• **Task details**
Your answer is the lines below, exactly, from the one that contains "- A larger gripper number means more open" through the one that contains "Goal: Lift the", both included.

Items listed in a dataset:
* * *

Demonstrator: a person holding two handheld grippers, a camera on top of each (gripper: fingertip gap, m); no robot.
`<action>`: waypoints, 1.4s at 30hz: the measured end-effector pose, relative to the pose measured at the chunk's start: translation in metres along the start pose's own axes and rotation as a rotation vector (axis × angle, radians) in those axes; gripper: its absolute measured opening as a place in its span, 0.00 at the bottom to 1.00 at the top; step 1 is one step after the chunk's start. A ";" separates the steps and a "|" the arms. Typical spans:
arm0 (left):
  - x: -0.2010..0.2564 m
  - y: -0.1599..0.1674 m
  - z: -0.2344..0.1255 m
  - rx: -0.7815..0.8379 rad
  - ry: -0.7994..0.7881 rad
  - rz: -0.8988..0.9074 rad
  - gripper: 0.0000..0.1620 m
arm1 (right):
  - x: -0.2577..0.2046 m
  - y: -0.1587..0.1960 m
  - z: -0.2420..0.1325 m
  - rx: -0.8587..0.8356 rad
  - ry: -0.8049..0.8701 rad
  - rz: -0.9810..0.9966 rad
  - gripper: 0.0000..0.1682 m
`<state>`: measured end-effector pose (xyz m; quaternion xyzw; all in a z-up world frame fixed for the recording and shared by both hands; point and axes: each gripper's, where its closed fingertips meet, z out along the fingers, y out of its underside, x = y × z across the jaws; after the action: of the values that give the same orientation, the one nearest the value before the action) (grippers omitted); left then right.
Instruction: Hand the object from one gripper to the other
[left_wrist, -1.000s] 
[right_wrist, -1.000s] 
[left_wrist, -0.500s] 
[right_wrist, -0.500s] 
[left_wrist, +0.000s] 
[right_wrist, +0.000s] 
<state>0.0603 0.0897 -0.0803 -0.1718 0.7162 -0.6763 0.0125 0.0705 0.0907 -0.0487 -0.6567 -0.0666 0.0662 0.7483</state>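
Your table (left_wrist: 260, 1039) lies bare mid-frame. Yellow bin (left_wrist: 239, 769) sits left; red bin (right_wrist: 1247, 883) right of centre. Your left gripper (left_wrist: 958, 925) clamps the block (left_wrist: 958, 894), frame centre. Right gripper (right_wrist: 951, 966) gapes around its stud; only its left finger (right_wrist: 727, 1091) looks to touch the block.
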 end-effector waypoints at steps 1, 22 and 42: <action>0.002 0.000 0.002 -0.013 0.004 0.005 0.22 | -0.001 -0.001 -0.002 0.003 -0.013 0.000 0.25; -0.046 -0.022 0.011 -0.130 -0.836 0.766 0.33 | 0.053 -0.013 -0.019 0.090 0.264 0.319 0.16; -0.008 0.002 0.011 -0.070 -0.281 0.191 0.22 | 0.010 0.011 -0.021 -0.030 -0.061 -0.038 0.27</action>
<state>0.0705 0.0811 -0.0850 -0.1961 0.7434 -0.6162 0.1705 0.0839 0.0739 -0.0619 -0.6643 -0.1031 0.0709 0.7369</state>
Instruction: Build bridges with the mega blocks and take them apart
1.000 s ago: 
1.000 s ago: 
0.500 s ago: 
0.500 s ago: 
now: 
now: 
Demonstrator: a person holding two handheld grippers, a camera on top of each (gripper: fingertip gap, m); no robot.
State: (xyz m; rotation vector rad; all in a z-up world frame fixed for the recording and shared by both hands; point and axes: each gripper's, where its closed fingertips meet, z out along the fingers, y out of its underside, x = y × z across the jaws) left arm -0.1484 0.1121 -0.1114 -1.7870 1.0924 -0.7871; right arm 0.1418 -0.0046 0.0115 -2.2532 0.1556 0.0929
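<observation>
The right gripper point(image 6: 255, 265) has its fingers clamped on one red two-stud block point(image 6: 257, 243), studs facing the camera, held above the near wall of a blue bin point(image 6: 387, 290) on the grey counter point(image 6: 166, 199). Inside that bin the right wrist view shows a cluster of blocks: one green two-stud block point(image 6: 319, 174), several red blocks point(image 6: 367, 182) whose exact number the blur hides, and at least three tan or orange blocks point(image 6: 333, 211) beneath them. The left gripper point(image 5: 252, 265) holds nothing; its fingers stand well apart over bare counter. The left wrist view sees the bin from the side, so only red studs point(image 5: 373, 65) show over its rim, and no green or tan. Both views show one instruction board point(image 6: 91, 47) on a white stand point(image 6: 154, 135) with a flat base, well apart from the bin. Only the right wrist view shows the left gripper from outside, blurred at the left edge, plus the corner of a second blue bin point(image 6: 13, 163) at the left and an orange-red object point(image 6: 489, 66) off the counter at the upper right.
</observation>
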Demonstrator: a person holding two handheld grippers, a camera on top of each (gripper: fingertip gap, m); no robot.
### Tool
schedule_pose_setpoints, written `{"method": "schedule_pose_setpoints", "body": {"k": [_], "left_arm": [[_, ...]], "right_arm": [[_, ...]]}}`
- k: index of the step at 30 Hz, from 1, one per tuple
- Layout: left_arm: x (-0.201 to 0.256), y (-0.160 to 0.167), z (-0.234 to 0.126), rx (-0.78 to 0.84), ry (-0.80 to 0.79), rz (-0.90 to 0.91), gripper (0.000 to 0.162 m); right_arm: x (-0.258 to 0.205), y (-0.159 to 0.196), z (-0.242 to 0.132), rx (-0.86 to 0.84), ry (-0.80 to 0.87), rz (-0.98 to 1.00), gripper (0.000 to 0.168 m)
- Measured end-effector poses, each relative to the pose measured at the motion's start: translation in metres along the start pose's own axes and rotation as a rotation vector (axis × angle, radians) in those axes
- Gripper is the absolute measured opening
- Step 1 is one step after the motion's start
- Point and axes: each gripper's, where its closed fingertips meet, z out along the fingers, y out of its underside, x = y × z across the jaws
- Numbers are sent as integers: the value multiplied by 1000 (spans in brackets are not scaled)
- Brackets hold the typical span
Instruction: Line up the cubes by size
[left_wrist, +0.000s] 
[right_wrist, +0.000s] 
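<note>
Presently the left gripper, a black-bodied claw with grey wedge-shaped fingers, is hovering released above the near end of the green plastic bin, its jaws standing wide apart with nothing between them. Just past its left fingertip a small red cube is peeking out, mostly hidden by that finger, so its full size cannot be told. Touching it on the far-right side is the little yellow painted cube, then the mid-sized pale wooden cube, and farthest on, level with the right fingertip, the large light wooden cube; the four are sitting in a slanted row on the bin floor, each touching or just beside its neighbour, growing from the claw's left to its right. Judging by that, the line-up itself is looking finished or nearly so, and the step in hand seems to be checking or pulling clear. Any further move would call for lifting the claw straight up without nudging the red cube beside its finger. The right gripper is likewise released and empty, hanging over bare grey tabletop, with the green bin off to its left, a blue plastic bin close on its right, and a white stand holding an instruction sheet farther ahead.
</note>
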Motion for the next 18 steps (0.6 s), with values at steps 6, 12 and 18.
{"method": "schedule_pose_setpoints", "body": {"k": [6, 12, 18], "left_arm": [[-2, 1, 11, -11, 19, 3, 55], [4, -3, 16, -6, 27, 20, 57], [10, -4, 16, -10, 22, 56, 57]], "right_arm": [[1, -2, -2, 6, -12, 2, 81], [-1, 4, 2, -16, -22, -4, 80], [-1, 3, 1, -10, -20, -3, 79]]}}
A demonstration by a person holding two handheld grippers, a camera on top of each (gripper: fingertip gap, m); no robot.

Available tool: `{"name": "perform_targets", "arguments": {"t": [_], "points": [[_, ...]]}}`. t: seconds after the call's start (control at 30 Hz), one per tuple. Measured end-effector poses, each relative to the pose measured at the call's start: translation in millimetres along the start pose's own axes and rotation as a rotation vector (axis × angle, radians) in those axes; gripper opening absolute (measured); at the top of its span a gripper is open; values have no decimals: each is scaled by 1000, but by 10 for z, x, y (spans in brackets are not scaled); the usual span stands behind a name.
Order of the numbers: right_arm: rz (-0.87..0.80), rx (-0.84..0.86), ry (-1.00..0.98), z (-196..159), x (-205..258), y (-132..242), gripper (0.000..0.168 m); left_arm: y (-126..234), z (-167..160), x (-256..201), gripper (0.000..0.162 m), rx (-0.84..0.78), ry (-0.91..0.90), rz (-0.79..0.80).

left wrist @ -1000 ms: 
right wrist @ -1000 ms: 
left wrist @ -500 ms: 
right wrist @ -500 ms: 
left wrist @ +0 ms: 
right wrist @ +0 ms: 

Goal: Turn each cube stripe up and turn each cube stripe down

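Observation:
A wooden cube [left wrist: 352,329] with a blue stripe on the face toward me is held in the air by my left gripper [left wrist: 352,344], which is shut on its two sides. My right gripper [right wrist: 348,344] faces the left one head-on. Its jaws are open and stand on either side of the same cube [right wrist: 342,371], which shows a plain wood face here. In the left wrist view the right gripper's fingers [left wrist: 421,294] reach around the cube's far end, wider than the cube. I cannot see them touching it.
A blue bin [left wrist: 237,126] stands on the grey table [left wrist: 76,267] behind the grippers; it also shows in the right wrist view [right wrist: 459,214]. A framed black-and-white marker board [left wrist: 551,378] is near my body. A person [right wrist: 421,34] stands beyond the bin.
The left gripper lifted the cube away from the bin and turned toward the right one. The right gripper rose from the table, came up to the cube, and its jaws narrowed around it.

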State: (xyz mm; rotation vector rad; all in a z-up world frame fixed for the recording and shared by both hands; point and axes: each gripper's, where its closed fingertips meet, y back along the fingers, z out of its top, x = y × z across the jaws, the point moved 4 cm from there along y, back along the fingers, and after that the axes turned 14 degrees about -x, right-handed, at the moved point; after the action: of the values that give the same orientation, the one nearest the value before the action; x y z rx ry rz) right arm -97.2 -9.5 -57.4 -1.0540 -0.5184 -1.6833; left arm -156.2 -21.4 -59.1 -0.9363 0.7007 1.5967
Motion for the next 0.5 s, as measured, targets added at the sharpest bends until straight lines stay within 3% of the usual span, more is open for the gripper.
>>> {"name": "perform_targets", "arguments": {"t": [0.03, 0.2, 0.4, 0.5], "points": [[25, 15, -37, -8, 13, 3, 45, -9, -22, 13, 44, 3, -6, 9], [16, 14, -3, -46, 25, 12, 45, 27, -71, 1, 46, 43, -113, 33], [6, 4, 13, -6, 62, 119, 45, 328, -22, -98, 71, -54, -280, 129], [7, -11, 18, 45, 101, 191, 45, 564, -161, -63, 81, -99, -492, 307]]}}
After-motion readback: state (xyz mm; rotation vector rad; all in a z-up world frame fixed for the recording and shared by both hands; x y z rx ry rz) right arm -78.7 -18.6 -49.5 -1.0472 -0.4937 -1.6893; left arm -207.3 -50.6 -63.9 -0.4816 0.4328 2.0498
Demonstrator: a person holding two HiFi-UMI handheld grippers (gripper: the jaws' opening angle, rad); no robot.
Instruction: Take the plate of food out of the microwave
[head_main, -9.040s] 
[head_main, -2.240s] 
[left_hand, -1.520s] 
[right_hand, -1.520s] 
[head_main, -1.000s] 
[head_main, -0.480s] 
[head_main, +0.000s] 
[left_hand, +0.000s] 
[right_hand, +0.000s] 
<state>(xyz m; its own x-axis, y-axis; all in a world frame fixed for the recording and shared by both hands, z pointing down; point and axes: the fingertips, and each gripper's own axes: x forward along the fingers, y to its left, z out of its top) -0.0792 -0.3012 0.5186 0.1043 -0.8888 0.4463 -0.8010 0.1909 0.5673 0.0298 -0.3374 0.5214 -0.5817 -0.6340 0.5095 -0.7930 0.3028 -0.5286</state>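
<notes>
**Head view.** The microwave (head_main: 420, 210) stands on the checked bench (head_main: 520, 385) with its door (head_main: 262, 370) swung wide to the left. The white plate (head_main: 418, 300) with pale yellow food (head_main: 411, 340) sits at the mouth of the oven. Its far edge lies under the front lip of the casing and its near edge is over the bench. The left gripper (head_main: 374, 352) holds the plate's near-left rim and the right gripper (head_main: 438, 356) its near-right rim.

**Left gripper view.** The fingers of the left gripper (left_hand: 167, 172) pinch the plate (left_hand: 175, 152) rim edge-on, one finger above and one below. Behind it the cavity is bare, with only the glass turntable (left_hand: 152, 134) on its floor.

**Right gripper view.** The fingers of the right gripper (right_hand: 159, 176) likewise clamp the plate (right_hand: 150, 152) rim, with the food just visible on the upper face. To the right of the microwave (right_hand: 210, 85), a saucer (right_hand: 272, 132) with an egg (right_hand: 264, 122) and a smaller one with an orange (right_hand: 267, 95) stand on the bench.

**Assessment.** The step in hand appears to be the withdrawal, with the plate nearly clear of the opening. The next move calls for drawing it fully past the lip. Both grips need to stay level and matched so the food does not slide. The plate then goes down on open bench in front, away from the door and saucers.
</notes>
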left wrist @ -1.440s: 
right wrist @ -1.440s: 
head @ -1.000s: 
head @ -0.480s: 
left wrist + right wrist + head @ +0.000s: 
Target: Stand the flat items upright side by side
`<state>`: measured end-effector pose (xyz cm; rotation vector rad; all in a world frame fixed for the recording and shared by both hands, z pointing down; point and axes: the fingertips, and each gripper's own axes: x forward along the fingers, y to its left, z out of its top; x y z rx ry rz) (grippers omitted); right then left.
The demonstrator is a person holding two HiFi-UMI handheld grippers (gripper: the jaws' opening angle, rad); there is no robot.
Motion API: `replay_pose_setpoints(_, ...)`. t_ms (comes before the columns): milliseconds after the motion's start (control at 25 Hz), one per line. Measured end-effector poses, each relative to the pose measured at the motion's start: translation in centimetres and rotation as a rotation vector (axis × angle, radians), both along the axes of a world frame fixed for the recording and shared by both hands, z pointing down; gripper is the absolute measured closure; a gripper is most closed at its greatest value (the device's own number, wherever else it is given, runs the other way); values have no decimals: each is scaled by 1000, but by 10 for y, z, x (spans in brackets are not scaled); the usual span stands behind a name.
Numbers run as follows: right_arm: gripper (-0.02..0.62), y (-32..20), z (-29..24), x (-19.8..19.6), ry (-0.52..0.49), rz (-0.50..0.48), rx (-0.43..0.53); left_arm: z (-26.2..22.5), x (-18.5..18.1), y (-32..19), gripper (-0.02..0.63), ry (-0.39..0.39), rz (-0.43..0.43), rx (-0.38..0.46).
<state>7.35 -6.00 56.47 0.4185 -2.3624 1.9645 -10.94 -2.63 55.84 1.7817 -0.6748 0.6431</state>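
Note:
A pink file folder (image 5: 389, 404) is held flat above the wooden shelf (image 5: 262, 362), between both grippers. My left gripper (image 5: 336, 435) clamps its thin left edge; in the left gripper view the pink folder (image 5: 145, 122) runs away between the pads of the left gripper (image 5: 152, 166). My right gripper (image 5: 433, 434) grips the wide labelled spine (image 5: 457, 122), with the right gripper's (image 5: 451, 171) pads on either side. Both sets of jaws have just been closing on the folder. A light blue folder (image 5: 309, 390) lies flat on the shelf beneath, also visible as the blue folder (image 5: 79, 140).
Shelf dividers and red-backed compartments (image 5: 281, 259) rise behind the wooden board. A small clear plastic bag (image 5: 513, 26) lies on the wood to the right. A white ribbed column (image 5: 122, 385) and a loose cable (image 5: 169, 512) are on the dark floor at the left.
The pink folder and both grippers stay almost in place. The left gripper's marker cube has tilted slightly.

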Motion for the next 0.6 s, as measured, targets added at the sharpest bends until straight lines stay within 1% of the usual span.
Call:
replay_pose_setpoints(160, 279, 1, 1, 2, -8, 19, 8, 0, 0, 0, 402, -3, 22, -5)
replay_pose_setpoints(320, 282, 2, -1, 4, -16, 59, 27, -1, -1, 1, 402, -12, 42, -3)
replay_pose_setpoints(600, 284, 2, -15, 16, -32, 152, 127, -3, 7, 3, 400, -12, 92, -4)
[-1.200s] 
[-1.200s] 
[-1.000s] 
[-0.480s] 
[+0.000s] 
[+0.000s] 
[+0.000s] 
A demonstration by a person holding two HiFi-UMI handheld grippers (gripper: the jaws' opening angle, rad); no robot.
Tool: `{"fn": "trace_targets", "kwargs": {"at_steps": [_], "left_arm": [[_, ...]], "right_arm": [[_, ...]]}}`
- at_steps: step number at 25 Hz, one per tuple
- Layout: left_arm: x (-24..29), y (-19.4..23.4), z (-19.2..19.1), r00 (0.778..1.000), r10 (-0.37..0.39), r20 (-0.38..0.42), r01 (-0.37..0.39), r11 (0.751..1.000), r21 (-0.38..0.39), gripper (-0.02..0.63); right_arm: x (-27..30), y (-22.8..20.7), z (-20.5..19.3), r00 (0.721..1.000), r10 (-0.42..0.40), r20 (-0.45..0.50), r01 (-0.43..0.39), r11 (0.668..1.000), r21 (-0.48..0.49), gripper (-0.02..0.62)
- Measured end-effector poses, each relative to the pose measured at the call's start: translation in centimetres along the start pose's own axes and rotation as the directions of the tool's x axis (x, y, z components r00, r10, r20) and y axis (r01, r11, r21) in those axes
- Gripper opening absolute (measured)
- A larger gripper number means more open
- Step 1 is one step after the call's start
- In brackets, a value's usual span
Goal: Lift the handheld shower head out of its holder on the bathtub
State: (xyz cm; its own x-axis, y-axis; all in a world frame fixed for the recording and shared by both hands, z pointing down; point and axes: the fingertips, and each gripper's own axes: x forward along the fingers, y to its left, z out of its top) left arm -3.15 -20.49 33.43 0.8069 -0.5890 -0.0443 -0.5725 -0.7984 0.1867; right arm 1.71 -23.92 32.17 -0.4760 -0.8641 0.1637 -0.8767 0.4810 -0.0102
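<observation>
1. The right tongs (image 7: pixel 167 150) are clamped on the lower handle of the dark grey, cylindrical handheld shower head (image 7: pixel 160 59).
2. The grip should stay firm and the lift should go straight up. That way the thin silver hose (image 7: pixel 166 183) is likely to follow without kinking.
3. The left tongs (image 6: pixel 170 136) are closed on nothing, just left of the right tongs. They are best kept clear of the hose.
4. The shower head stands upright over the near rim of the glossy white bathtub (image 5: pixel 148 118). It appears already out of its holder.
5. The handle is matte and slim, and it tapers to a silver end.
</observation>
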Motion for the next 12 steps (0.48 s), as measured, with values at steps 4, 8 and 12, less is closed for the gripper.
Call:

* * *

• **Result of the task**
- A larger gripper number means more open
- Step 1 is one step after the call's start
- In brackets, a value's usual span
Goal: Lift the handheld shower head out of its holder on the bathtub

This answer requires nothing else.